_Instructions for the task:_ The required output is the full listing below, reproduced word for word.

Segment Open

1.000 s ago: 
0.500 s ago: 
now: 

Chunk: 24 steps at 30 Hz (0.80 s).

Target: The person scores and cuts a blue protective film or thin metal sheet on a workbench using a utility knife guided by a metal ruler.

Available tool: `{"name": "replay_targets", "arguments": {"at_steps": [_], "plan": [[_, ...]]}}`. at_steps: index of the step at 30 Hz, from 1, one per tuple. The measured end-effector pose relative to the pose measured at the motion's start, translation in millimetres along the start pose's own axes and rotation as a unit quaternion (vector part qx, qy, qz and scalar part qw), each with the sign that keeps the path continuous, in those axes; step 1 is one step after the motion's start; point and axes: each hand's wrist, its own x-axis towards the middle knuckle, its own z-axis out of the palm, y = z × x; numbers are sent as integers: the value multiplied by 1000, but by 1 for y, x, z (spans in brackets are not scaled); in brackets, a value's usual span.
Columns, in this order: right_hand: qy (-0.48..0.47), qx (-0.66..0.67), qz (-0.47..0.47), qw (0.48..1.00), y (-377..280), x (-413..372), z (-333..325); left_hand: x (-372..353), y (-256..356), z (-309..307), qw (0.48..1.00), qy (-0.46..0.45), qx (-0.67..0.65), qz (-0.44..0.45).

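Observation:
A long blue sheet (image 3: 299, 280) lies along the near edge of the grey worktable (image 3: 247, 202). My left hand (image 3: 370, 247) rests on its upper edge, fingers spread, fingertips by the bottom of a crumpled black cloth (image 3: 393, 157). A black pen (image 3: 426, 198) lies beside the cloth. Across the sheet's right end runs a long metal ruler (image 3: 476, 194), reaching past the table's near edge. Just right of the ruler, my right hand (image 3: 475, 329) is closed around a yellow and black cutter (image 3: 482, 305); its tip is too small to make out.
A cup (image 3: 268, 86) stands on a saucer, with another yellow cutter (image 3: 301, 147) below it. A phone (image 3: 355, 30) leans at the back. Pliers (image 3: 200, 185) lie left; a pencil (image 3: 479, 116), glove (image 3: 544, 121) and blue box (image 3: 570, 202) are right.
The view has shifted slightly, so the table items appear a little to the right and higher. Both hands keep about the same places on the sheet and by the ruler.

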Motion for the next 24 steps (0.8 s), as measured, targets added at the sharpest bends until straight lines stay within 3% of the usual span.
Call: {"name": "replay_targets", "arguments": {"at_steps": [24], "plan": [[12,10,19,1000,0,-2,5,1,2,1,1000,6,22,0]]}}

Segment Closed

_Answer to this task:_
1.000 s ago: 
0.500 s ago: 
now: 

Chunk: 24 steps at 30 Hz (0.80 s).

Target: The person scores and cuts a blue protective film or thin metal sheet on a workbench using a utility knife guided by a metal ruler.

Available tool: `{"name": "replay_targets", "arguments": {"at_steps": [_], "plan": [[_, ...]]}}`. at_steps: index of the step at 30 Hz, from 1, one per tuple. The measured end-effector pose relative to the pose measured at the motion's start, translation in millimetres along the start pose's own axes and rotation as a unit quaternion (vector part qx, qy, qz and scalar part qw), each with the sign that keeps the path continuous, in those axes; step 1 is one step after the motion's start; point and axes: each hand's wrist, its own x-axis towards the middle knuckle, its own z-axis out of the palm, y = z × x; numbers are sent as integers: the value multiplied by 1000, but by 1 for y, x, z (spans in brackets are not scaled); in brackets, a value's usual span.
Columns, in this order: right_hand: qy (-0.48..0.47), qx (-0.66..0.67), qz (-0.47..0.47), qw (0.48..1.00), y (-377..280), x (-413..372), z (-333..325); left_hand: x (-372..353), y (-256..356), z (-309..307), qw (0.48..1.00), qy (-0.46..0.45), qx (-0.67..0.65), qz (-0.44..0.45).

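Observation:
A long blue sheet (image 3: 299, 280) lies along the near edge of the grey worktable (image 3: 247, 202). My left hand (image 3: 370, 247) rests on its upper edge, fingers spread, fingertips by the bottom of a crumpled black cloth (image 3: 393, 157). A black pen (image 3: 426, 198) lies beside the cloth. Across the sheet's right end runs a long metal ruler (image 3: 476, 194), reaching past the table's near edge. Just right of the ruler, my right hand (image 3: 475, 329) is closed around a yellow and black cutter (image 3: 482, 305); its tip is too small to make out.
A cup (image 3: 268, 86) stands on a saucer, with another yellow cutter (image 3: 301, 147) below it. A phone (image 3: 355, 30) leans at the back. Pliers (image 3: 200, 185) lie left; a pencil (image 3: 479, 116), glove (image 3: 544, 121) and blue box (image 3: 570, 202) are right.
The view has shifted slightly, so the table items appear a little to the right and higher. Both hands keep about the same places on the sheet and by the ruler.
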
Motion for the next 24 steps (0.8 s), as measured, targets added at the sharpest bends until straight lines stay within 3% of the usual span.
Call: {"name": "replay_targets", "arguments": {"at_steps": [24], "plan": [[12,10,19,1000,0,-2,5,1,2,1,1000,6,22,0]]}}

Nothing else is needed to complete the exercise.